Low temperature germinability and ABA sensitivity in wheat cultivars with pre-harvest sprouting tolerance

Y. Ichinose^1*, T. Kuwabara², N. Iriki³ and K. Takata<sup>2

1</sup> National Institute of Crop Science, Tsukuba, Ibaraki 305-8518, Japan
² Dept. of Upland Agriculture Research, National Agricultural Research Center for Hokkaido Region, Memuro, 082-0071, Japan
³National Agricultural Research Center for Hokkaido Region, Sapporo, 062-8555, Japan

Summary

To prevent pre-harvest sprouting (PHS) in wheat, selection of genotypes that maintain dormancy and imbibe even at low temperature during grain development is receiving considerable attention in breeding programs. However, little information is available for the genetic variation in low temperature germinability and its relation to the abscisic acid (ABA) sensitivity of an embryo. To evaluate low temperature germinability and ABA sensitivity, grains of 30 cultivars with various levels of PHS tolerance were incubated in water or an ABA solution at different temperatures. When grains at the dough-ripe stage were germinated at 12°C, grain germinability and ABA sensitivity varied even in PHS-tolerant cultivars. The dormancy of some PHS-tolerant cultivars broke with loss of ABA sensitivity at low temperature, suggesting that tolerance to PHS is in part genetically independent of low temperature germinability. A close relationship was found between, low temperature germinability and the ABA sensitivity. For wheat production under cool moist conditions at maturity, it would be significant to develop cultivars that did not germinate at low temperature.

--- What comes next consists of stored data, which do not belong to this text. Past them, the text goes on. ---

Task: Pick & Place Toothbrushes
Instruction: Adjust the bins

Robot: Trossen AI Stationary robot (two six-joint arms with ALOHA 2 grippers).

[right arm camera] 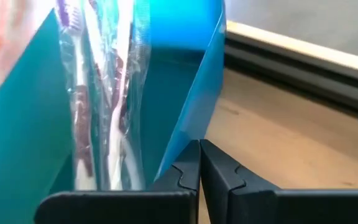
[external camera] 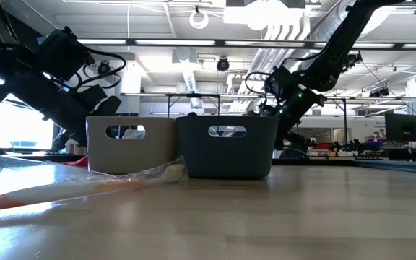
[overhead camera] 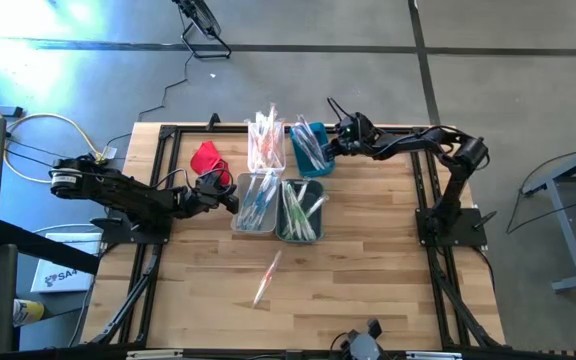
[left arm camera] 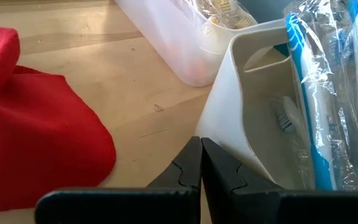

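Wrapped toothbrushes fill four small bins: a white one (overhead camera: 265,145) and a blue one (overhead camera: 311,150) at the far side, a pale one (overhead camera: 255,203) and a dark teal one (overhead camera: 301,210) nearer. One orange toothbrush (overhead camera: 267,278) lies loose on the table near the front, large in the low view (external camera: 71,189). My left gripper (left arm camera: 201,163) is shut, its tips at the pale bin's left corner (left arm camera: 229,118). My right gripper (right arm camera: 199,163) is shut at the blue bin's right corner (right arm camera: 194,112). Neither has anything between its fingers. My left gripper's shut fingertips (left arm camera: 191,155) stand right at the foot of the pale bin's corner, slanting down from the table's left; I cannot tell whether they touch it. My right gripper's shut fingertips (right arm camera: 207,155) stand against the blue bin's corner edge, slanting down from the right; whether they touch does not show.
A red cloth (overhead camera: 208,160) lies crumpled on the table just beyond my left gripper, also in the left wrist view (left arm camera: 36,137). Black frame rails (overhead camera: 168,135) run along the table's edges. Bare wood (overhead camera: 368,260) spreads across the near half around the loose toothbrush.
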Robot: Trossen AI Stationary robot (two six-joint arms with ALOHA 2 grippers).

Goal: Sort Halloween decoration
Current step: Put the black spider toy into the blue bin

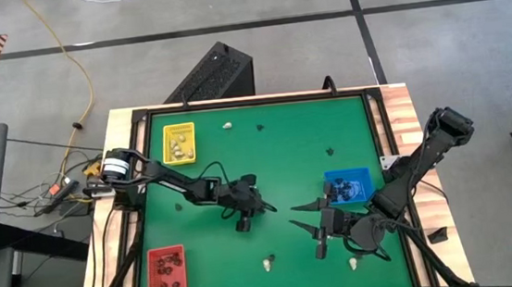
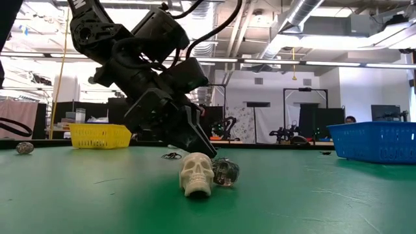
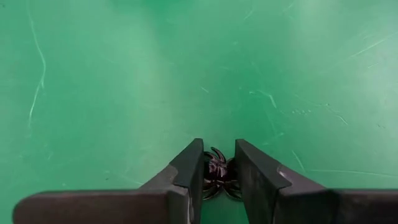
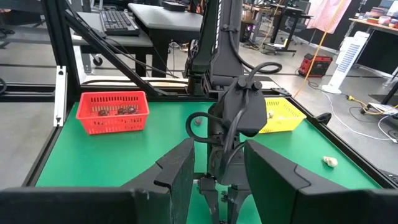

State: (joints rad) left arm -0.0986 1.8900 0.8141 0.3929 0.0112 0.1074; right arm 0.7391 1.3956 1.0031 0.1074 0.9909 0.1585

Key words: abscisic acid, low temperature germinability, pre-harvest sprouting, grain dormancy, Triticum aestivum

Introduction

Wheat (Triticum aestivum L.) cultivars are characterized by relatively weak embryo dormancy, and, under cool moist conditions at maturity, they show a developmental disorder and pre-harvest sprouting (PHS). PHS reduces grain yield and leads to deterioration in the milling performance and quality of the end product. The PHS problem often occurs in many major wheat growing areas of the world (Allan 2000). As reviewed by Li and Foley (1997), several morphological and physiological traits influence the expression of PHS, and grain dormancy is considered to be the most important factor in controlling PHS damage.

While high levels of dormancy are required to improve wheat cultivars, many environmental factors influence dormancy. Temperature and moisture during grain development and after ripening are especially important (George 1967; King 1993). While it has been reported that low temperatures during grain development enhance the level of grain dormancy (Kuwabara and Maeda 1979), mature wheat grains show dormancy when incubated at above 20°C but not below 12°C (Bewley and Black 1994). In turn, dormancy breaking at low temperature would lead to a problem in several wheat production areas where grain develops under relatively high humidity and cool temperatures of 12°C or less. This is the case in Japan, especially in Hokkaido. Therefore, selection of genotypes that maintain dormancy and imbibe even at low temperature during grain development has received considerable attention in breeding programs (Osanai and Amano 1996; Amano et al. 1999; Osanai and Amano 1999). By recurrent selection for low temperature germinability, Osanai and Amano (1993) developed a series of genotypes that are tolerant to PHS because they lack altogether or have weak low temperature germinability. On the other hand, Walker-Simmons (1987) indicated that the abscisic acid (ABA) sensitivity of the embryo was related to grain dormancy and PHS resistance. Noda and Kanzaki (1988) reported on the effectiveness of selection for ABA-sensitive genotypes by applying ABA to whole grains that almost lacked grain dormancy. This was done because embryo sensitivity to ABA of a PHS-tolerant cultivar is maintained even after its dormancy disappears. However, little information is available for genetic variation in low temperature germinability and its relation to the ABA sensitivity of the embryo.

In the present study, to evaluate the low temperature germinability and ABA sensitivity, germination tests were conducted at different incubation temperatures using 30 cultivars with various levels of PHS tolerance.